Enfin, les RH doivent être, plus que jamais, attentifs aux souhaits d’évolution professionnelle et aux besoins de formation de leurs collaborateurs : « Les employeurs ont parfois trop tendance à tenir pour acquise la solidarité inconditionnelle des salariés avec le projet d’entreprise, constate Héloïse Petit. Or, pour maintenir ou renforcer cet attachement à l’entreprise, il faut faire en sorte que l’intérêt commun de l’entreprise soit aussi fait des intérêts individuels de ses collaborateurs. C’est un défi de taille, car les aspirations individuelles sont nombreuses et parfois divergentes, mais c’est un investissement qui en vaut la peine. »

Quelles issues possibles ?

« Ce phénomène est-il temporaire ou non ? Il est trop tôt pour le dire, estime l’économiste de l’OFCE. S’il se résorbe, la crise sanitaire n’aura pas forcément une grande incidence sur les marchés du travail américain et français.
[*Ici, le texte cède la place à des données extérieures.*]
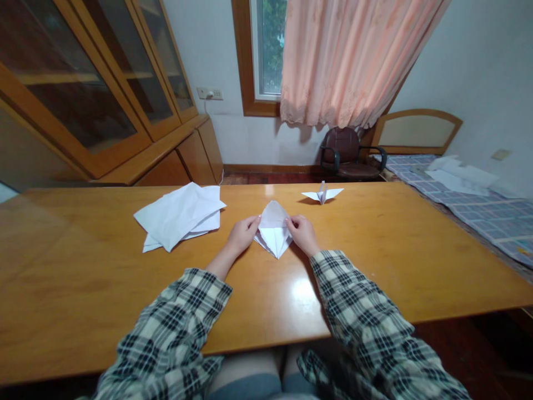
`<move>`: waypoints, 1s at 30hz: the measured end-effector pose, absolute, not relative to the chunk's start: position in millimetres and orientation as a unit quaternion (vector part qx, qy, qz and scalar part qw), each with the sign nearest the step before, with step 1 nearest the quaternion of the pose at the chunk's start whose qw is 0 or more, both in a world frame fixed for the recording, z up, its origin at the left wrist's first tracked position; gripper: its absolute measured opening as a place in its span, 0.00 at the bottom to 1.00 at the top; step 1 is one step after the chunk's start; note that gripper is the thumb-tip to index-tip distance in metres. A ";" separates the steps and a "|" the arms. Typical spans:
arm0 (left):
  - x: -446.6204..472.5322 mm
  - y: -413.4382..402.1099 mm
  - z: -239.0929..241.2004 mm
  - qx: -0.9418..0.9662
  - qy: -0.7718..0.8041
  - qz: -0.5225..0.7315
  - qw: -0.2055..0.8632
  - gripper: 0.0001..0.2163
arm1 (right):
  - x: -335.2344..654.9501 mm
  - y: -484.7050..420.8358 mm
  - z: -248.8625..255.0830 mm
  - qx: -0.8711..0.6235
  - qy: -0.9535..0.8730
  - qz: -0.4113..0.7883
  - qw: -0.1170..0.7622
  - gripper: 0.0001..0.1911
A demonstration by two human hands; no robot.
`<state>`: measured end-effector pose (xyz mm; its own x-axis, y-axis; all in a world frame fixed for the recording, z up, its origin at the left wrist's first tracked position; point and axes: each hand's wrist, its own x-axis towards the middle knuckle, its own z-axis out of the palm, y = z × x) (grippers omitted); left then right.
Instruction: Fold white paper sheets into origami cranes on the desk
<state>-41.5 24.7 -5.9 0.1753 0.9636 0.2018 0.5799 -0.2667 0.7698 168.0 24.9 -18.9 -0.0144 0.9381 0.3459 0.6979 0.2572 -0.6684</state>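
Observation:
Between my hands is a partly folded sheet of white paper, its lower point facing me and a rounded flap raised at the far side. My left hand pinches its left edge between thumb and fingers. On the opposite edge, my right hand grips the paper the same way. Just beyond my right hand stands a finished white paper crane with its wings spread. To the left of my left hand lies a loose stack of white paper sheets, fanned unevenly.
The wooden table spans the view, its near edge close to my lap. Behind it are a glass-door cabinet on the left, a brown armchair, a pink curtain, and a bed on the right.

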 end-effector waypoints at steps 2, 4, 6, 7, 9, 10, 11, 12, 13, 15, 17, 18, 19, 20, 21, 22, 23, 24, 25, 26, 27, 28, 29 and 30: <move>-50.7 28.4 -8.0 0.701 0.516 0.357 0.339 0.25 | 168.6 25.0 -19.6 -0.589 -0.696 0.155 0.380 0.17; -58.5 31.2 -8.7 0.704 0.492 0.345 0.377 0.23 | 168.9 25.1 -20.1 -0.588 -0.699 0.153 0.377 0.17; -63.0 32.3 -8.0 0.719 0.481 0.325 0.383 0.21 | 169.3 25.2 -20.6 -0.586 -0.701 0.151 0.376 0.17; -63.9 32.3 -7.5 0.724 0.481 0.320 0.377 0.20 | 169.5 25.4 -20.9 -0.585 -0.703 0.151 0.377 0.17; -63.2 31.7 -6.5 0.729 0.486 0.323 0.359 0.18 | 170.0 25.8 -21.7 -0.582 -0.705 0.151 0.376 0.17; -62.2 31.3 -6.3 0.730 0.487 0.326 0.351 0.17 | 170.2 26.1 -22.1 -0.581 -0.706 0.151 0.376 0.18; -61.0 30.9 -6.3 0.732 0.488 0.328 0.345 0.17 | 170.4 26.4 -22.4 -0.581 -0.706 0.152 0.375 0.18; -60.0 30.6 -6.5 0.734 0.487 0.328 0.340 0.17 | 170.6 26.7 -22.7 -0.581 -0.707 0.152 0.374 0.18; -59.1 30.4 -6.7 0.738 0.486 0.326 0.337 0.17 | 170.8 26.9 -22.9 -0.581 -0.707 0.152 0.373 0.18; -58.4 30.4 -7.5 0.745 0.485 0.319 0.329 0.18 | 171.0 27.3 -23.1 -0.581 -0.709 0.154 0.370 0.18; -58.6 30.5 -7.9 0.749 0.486 0.316 0.320 0.20 | 171.0 27.4 -22.9 -0.583 -0.708 0.156 0.368 0.18; -58.7 30.5 -7.8 0.749 0.488 0.317 0.317 0.21 | 171.0 27.3 -22.8 -0.584 -0.706 0.157 0.368 0.18; -58.6 30.2 -7.5 0.747 0.490 0.318 0.317 0.23 | 170.9 27.1 -22.5 -0.586 -0.705 0.156 0.369 0.18; -58.2 29.7 -6.8 0.744 0.493 0.321 0.319 0.25 | 170.7 26.9 -22.3 -0.588 -0.703 0.156 0.369 0.19; -57.4 29.0 -5.8 0.742 0.495 0.321 0.320 0.25 | 170.5 26.7 -21.9 -0.589 -0.702 0.155 0.370 0.19; -56.2 28.0 -4.4 0.745 0.496 0.316 0.315 0.25 | 170.2 26.5 -21.6 -0.590 -0.701 0.155 0.370 0.19; -54.5 26.7 -2.8 0.752 0.499 0.308 0.301 0.24 | 169.9 26.2 -21.3 -0.590 -0.701 0.155 0.370 0.18; -52.3 25.4 -1.1 0.762 0.503 0.298 0.277 0.22 | 169.5 25.9 -20.9 -0.590 -0.701 0.155 0.370 0.18; -49.9 24.0 0.6 0.773 0.508 0.287 0.248 0.20 | 169.3 25.7 -20.6 -0.589 -0.702 0.154 0.370 0.18; -47.3 22.6 2.1 0.779 0.518 0.278 0.218 0.18 | 169.1 25.4 -20.3 -0.588 -0.703 0.153 0.369 0.18; -44.6 21.5 3.4 0.781 0.529 0.270 0.192 0.16 | 168.9 25.2 -20.1 -0.588 -0.704 0.152 0.369 0.18; -42.1 20.6 4.3 0.779 0.542 0.262 0.173 0.14 | 168.8 24.9 -19.9 -0.586 -0.705 0.152 0.369 0.18; -39.7 20.0 4.9 0.774 0.556 0.256 0.160 0.12 | 168.7 24.7 -19.7 -0.585 -0.706 0.152 0.371 0.18; -37.7 19.8 5.1 0.769 0.570 0.248 0.148 0.11 | 168.6 24.4 -19.4 -0.582 -0.707 0.153 0.372 0.18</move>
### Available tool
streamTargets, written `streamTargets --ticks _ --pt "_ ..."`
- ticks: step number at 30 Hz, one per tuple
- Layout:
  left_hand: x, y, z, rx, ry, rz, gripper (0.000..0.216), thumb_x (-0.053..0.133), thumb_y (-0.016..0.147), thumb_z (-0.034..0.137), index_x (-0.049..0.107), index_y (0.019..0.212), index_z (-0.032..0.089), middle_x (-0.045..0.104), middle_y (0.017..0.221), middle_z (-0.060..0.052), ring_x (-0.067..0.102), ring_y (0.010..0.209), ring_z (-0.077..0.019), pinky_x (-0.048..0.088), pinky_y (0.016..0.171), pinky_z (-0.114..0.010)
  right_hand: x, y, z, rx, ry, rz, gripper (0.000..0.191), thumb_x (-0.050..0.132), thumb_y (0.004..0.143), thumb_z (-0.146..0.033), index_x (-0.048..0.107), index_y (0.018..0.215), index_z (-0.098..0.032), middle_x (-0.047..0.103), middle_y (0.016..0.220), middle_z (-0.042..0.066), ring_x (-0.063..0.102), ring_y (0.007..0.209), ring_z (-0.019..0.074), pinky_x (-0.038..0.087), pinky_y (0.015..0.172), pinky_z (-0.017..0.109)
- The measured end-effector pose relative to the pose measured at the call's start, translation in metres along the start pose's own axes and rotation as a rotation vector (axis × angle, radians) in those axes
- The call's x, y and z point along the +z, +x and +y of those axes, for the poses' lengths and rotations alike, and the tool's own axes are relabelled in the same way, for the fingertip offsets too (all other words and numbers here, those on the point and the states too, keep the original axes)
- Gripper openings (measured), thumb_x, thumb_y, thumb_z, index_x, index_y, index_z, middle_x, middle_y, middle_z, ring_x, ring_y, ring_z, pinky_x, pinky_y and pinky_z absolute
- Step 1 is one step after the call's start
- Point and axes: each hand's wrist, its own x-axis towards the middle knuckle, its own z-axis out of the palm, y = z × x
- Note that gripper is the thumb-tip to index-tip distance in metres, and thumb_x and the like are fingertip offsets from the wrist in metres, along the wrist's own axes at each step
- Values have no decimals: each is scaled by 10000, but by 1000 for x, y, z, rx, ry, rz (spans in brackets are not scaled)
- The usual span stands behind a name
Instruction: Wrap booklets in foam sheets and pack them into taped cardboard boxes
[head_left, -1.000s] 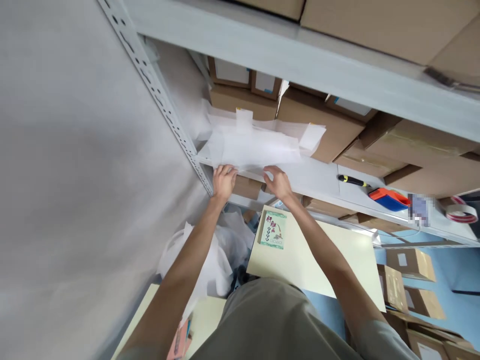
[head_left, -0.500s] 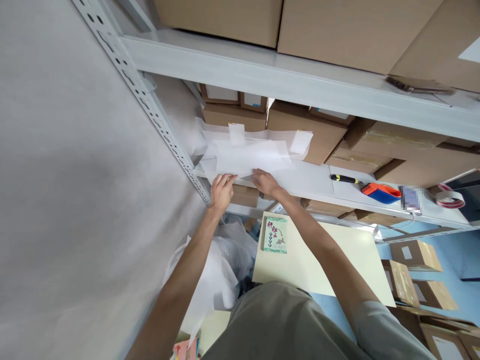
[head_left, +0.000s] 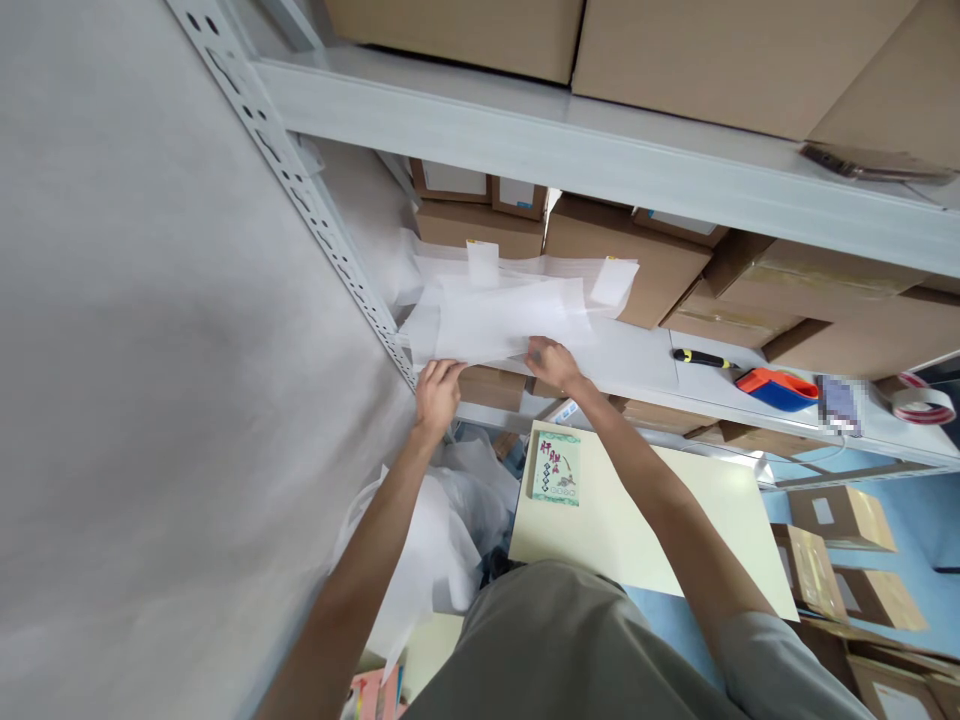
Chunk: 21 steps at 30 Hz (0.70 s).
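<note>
A stack of thin, translucent white sheets (head_left: 510, 310) lies on the white shelf in front of me. My left hand (head_left: 439, 395) is closed with its fingertips pinching the near left edge of the top sheet. To its right, my right hand (head_left: 553, 364) has curled fingers on the same near edge, which is slightly lifted between the two hands. Two small white tabs stick up at the back of the stack. Below the shelf, a green booklet (head_left: 556, 468) with Chinese characters rests on a cream tabletop (head_left: 637, 520).
Cardboard boxes (head_left: 622, 258) stand behind the sheets. Along the shelf to the right are a yellow-black cutter (head_left: 702, 358), an orange and blue object (head_left: 778, 389), a phone with a cable and a tape roll (head_left: 924, 402). A metal rack post (head_left: 300, 200) and white sheeting (head_left: 420, 540) are at left.
My hands have moved apart along the near edge, the right one going right and the left one slightly down. The sheet's edge now stretches wider between them. The view has shifted slightly.
</note>
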Motion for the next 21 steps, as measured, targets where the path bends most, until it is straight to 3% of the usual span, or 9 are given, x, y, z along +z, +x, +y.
streamTargets --ticks 3,6,12,17,21 --pt "1 7 0 20 -6 20 523 520 940 46 837 1294 263 787 1215 -119 676 1154 -318 548 1089 -457 7 1 -3 -115 50 -33 341 597 1095 -320 758 1371 -202 612 1657 120 588 1525 307 501 1245 442" --pt "3 13 1 27 -10 35 508 512 951 51 845 1271 263 793 1214 -117 686 1148 -311 557 1088 -449 17 7 -7 -130 26 -88 371 595 1104 -318 761 1420 -215 541 1724 95 455 1638 300 421 1320 461" --pt "3 20 -3 5 -34 40 463 495 987 71 845 1231 249 800 1234 -111 717 1143 -299 559 1091 -442 23 15 -6 -51 -19 -82 490 537 1125 -296 632 1568 -109 559 1694 182 510 1584 325 414 1313 489" --pt "6 19 -4 -60 -95 41 426 474 1050 137 837 1235 262 798 1311 -77 753 1169 -270 573 1076 -401 20 12 -4 -89 58 -70 396 523 1098 -203 719 1441 -178 653 1603 133 665 1410 288 503 1232 431" --pt "13 14 -2 -91 -112 23 399 496 1059 152 828 1260 244 787 1360 -82 766 1173 -248 582 1040 -352 24 10 -3 -83 41 -74 376 536 1109 -219 722 1433 -171 598 1661 137 601 1498 275 463 1273 412"
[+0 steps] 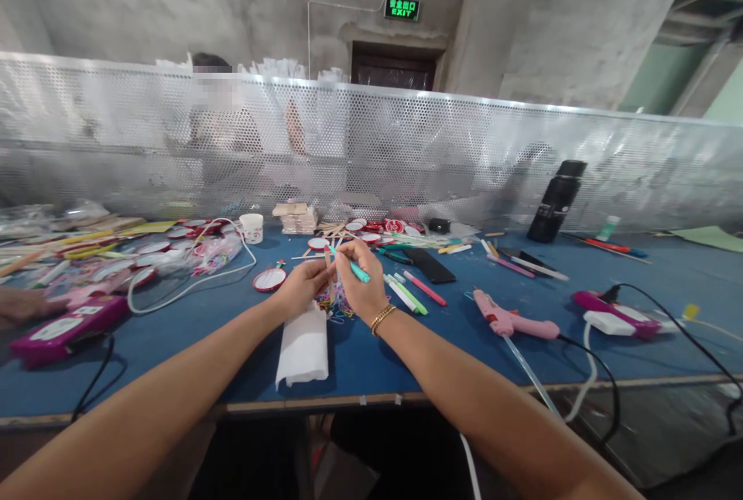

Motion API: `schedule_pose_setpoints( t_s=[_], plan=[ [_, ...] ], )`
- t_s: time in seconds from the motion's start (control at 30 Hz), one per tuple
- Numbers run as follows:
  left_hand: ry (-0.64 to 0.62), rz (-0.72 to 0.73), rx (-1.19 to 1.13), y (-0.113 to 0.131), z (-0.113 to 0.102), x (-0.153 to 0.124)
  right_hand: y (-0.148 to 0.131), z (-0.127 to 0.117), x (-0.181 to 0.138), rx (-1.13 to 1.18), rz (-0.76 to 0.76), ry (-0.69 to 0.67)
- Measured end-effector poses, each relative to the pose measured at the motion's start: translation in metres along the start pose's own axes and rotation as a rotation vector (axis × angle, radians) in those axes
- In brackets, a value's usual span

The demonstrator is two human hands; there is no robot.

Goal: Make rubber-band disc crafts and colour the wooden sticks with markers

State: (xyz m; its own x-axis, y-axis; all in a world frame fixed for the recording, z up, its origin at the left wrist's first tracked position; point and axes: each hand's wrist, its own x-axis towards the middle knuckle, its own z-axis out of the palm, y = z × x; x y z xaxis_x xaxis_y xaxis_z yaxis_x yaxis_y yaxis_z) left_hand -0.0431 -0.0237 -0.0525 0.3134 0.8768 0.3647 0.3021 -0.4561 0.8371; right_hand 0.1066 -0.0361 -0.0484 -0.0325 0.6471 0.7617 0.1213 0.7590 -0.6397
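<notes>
My left hand [303, 287] pinches a flat wooden craft stick [330, 269], held upright above the table. In my right hand [365, 283] is a teal marker [359, 272], its front end close to the stick. Whether the tip touches the wood I cannot tell. Below my left wrist lies a folded white paper [303, 349]. Small coloured loops or clips [340, 310] are spread under both hands. A round, red-rimmed disc [269, 279] rests left of my left hand. Green and pink markers [426, 288] lie right of my right hand.
A pink glue gun [511, 318] and purple power strip [618, 314] sit right, with cords. Another purple strip [70, 330] is left, near another person's hand [22, 308]. A paper cup [251, 228], black phone [430, 265] and black bottle [556, 202] stand or lie near the perforated metal divider [406, 144].
</notes>
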Motion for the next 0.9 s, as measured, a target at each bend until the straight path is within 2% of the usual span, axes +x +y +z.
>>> schedule_pose_setpoints(
  t_s=[0.37, 0.9],
  plan=[
    [-0.010, -0.005, -0.036, 0.0053, -0.0013, -0.0008, 0.0002, 0.0001, -0.0005, -0.096, -0.028, 0.003],
    [-0.001, -0.005, -0.043, 0.0049, -0.0004, -0.0022, 0.0018, 0.0025, -0.0018, -0.106, -0.025, 0.009]
  ],
)
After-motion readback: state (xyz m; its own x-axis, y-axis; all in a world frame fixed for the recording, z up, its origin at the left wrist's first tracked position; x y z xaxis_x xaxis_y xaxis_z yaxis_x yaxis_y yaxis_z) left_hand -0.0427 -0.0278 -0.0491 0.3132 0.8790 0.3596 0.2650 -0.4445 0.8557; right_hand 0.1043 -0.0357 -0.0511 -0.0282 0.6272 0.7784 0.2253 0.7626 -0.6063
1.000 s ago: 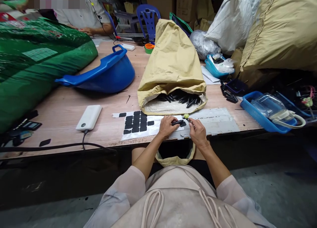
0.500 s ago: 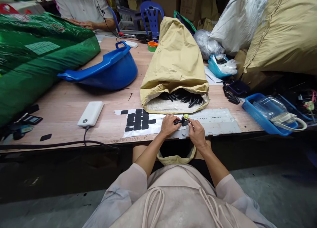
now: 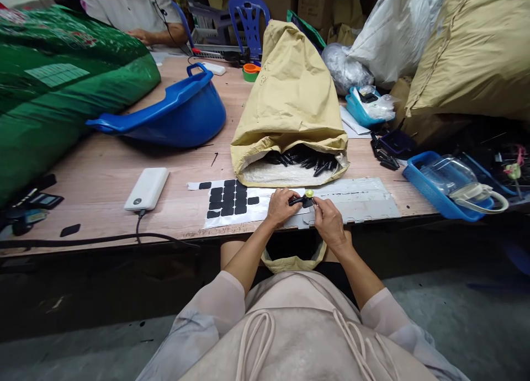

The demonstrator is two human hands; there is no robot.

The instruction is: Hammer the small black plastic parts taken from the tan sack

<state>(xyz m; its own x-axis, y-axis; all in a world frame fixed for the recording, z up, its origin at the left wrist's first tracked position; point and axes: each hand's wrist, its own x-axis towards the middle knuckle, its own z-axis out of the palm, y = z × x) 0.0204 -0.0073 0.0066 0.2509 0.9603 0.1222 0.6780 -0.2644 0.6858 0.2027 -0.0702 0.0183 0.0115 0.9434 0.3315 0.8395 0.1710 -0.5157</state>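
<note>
My left hand (image 3: 282, 206) is closed around a slim black stick-like part (image 3: 295, 201) over the front of the table. By the tip of this part sits a small yellow-green round piece (image 3: 309, 194). My right hand (image 3: 329, 218) is pinched close beside the round piece; what its fingertips grip is too small to tell. Left of my hands lies a white sheet (image 3: 257, 211) bearing rows of black rounded-square pads (image 3: 228, 193). Under both hands runs a flat grey board (image 3: 360, 200). A tan sack (image 3: 296, 99) opens towards me, with several black stick-like parts (image 3: 317, 162) in its mouth.
A white power bank (image 3: 147, 189) with a black cable lies to the left, a blue basin (image 3: 182, 113) behind it. A green bag (image 3: 83, 66) fills the far left. On the right is a blue tray (image 3: 449, 201). An open bag (image 3: 295, 263) hangs below the table edge. Another person (image 3: 132, 16) sits opposite.
The whole view has shifted slightly. Both hands stay together at the black part and the yellow-green piece, with hardly any movement.
</note>
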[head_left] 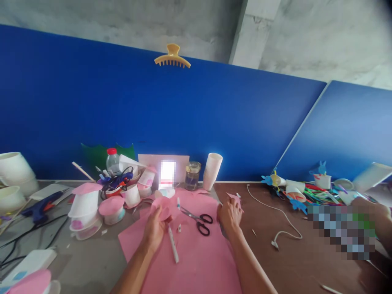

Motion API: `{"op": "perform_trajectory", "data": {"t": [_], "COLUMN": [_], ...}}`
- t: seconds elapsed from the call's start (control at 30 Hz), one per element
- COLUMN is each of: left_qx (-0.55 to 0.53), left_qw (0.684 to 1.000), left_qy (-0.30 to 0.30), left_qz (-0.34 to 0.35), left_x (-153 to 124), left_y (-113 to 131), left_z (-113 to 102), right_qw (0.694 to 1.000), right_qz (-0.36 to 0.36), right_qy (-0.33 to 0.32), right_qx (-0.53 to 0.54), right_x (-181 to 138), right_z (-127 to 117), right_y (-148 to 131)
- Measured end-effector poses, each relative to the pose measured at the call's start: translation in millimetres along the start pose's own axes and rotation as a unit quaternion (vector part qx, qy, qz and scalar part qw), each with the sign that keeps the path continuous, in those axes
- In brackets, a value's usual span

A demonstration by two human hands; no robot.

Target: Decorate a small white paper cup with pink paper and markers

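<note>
My left hand (154, 228) is closed on a round pink foam piece (162, 206), held up over a large pink foam sheet (196, 261) on the table. My right hand (229, 214) pinches a small pink foam scrap (235, 197) at the sheet's right edge. Black-handled scissors (199, 220) lie on the sheet between my hands. A white marker pen (173, 244) rests on the sheet just below my left hand.
White paper cups with pink lids (88, 210) crowd the left, beside a blue glue gun (39, 207). A stack of cups (212, 170), a glass jar (192, 175) and a bottle (112, 160) stand by the blue partition (183, 110). A white cable (281, 220) and craft clutter (306, 190) lie right.
</note>
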State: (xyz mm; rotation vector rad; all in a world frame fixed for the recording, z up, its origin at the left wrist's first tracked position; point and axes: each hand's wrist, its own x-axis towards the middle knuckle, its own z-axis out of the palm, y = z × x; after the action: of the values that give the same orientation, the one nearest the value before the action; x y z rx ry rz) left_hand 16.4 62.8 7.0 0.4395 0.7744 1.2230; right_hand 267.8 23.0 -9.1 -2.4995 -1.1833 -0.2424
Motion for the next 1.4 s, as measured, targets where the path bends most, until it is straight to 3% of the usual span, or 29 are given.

Mais, si le taux de démission demeure élevé, les difficultés de recrutement vont persister. »

Selon Anthony Klotz, le professeur américain à l’origine de l’expression « Great Resignation », cette tendance devrait se poursuivre, dans une moindre mesure, cette année. « Il ne s’agit pas simplement de chercher un autre emploi ou de quitter son entreprise, mais bien de prendre en main son travail et sa vie personnelle en prenant une grande décision : démissionner. Nous vivons un moment d’empowerment des travailleurs qui va se poursuivre en 2022 », confie-t-il à CNBE Make It.

« Le scenario optimiste de sortie de crise serait celui d’une amélioration durable des conditions d’emploi et des niveaux de rémunération et l’issue pessimiste serait de garder la trajectoire précédente avec des salaires parfois doublés par l’inflation, comme ce fut le cas en 2018 », résume Héloïse Petit.